Que vous soyez un maître d’ouvrage qui souhaite faire développer un service numérique par un prestataire ou une entreprise de services numériques qui conçoit des sites web, le plus important est d’intégrer cette notion d’éco-conception numérique dès la conception, directement dans le cahier des charges. À l’échelle des 28 entreprises que nous avons accompagnées dans le cadre de GreenConcept, nous avons constaté qu’il est possible de réduire par trois l’impact des services numériques sur l’environnement en intégrant cette notion dans le cahier des charges.
Ensuite, il existe des bonnes pratiques que toute entreprise peut appliquer de façon très simple. Nous avons édité un livre blanc avec 45 pistes proposées aux entreprises. L’idée est que chacun puisse s’en inspirer pour agir, dans un premier temps, sans faire appel à une expertise pointue.
Parmi ces bonnes pratiques, il y par exemple la simplification du parcours utilisateur que j’ai évoqué précédemment et qui est essentiel. Parfois, cela consiste à développer un site internet en mobile first * ou à optimiser son hébergement sur les serveurs. Nous avons, par exemple, une société proposant de la visioconférence qui a développé un mode « éco » en invitant les utilisateurs à ne pas recourir systématiquement à la vidéo. C’est aussi une façon de sensibiliser l’utilisateur.
* Le concept mobile first consiste à concevoir un site en commençant par la version mobile et en adaptant progressivement celle-ci pour des écrans plus larges.
Existe-t-il des accompagnements pour les entreprises qui souhaitent s’engager dans une démarche d’éco-conception numérique ?
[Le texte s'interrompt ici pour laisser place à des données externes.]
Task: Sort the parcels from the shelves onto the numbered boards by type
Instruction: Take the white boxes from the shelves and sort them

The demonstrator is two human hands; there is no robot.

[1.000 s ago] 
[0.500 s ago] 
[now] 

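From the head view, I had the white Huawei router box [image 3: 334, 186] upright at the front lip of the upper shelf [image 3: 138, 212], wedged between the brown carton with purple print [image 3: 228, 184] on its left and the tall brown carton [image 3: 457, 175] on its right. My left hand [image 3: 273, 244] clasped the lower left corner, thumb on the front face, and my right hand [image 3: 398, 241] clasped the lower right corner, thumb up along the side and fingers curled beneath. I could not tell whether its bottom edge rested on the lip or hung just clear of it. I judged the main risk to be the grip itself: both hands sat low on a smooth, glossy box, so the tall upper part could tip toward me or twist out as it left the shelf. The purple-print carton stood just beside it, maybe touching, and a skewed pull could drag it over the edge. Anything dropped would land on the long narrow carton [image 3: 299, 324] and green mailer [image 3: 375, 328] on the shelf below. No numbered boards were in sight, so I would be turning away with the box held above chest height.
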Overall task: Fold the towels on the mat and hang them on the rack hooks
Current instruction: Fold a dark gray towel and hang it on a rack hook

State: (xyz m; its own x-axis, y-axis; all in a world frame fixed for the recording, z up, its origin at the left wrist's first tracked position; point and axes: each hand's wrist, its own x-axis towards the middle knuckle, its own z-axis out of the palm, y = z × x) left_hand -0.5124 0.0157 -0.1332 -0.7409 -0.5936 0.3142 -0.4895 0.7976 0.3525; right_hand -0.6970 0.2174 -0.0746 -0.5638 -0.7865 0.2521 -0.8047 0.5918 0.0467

Les entreprises peuvent se tourner vers leur Chambre de commerce et d’industrie (CCI). En Occitanie, nous avons mené le projet GreenConcept, avec l’Ademe, la Région, et Digital 113 pour accompagner 28 entreprises dans des démarches d’écoconception de service numérique. Nous proposons également chaque année, à Montpellier et Toulouse, deux formations certifiantes : « éco-conception de services numériques » pour toutes les personnes qui prennent part à la conception ou au développement d’un service numérique, et « Green IT : état de l’art », principalement dédiée aux DSI des entreprises, pour réduire l’impact environnemental du système d’information. Enfin, en 2020, la CCI Hérault va proposer des « petits dej’ » et ateliers sur le numérique responsable aux entreprises mais aussi aux organisations publiques.
Enfin, pour les entreprises désireuses de mener une démarche d’écoconception numérique pilote sur un projet d’envergure, il y une opportunité à saisir avec l’opération R&D Negaoctet soutenue au niveau national par l’Ademe (une vingtaine de projets pourront bénéficier d’un accompagnement pilote sur 2020 et 2021).
Quel message souhaitez-vous adresser aux entreprises qui n’ont pas encore intégré l’éco-conception numérique ?
Il faut vraiment s’inspirer des retours d’expérience des chefs d’entreprise engagés dans l’action qui sont 100% positifs. Que ce soit au niveau des enjeux environnementaux, des RH, de la qualité du service rendu au client, il y a 1 000 raisons d’y aller ! Il ne faut pas se passer de ces démarches et il est urgent de s’intéresser à ces notions de numérique responsable.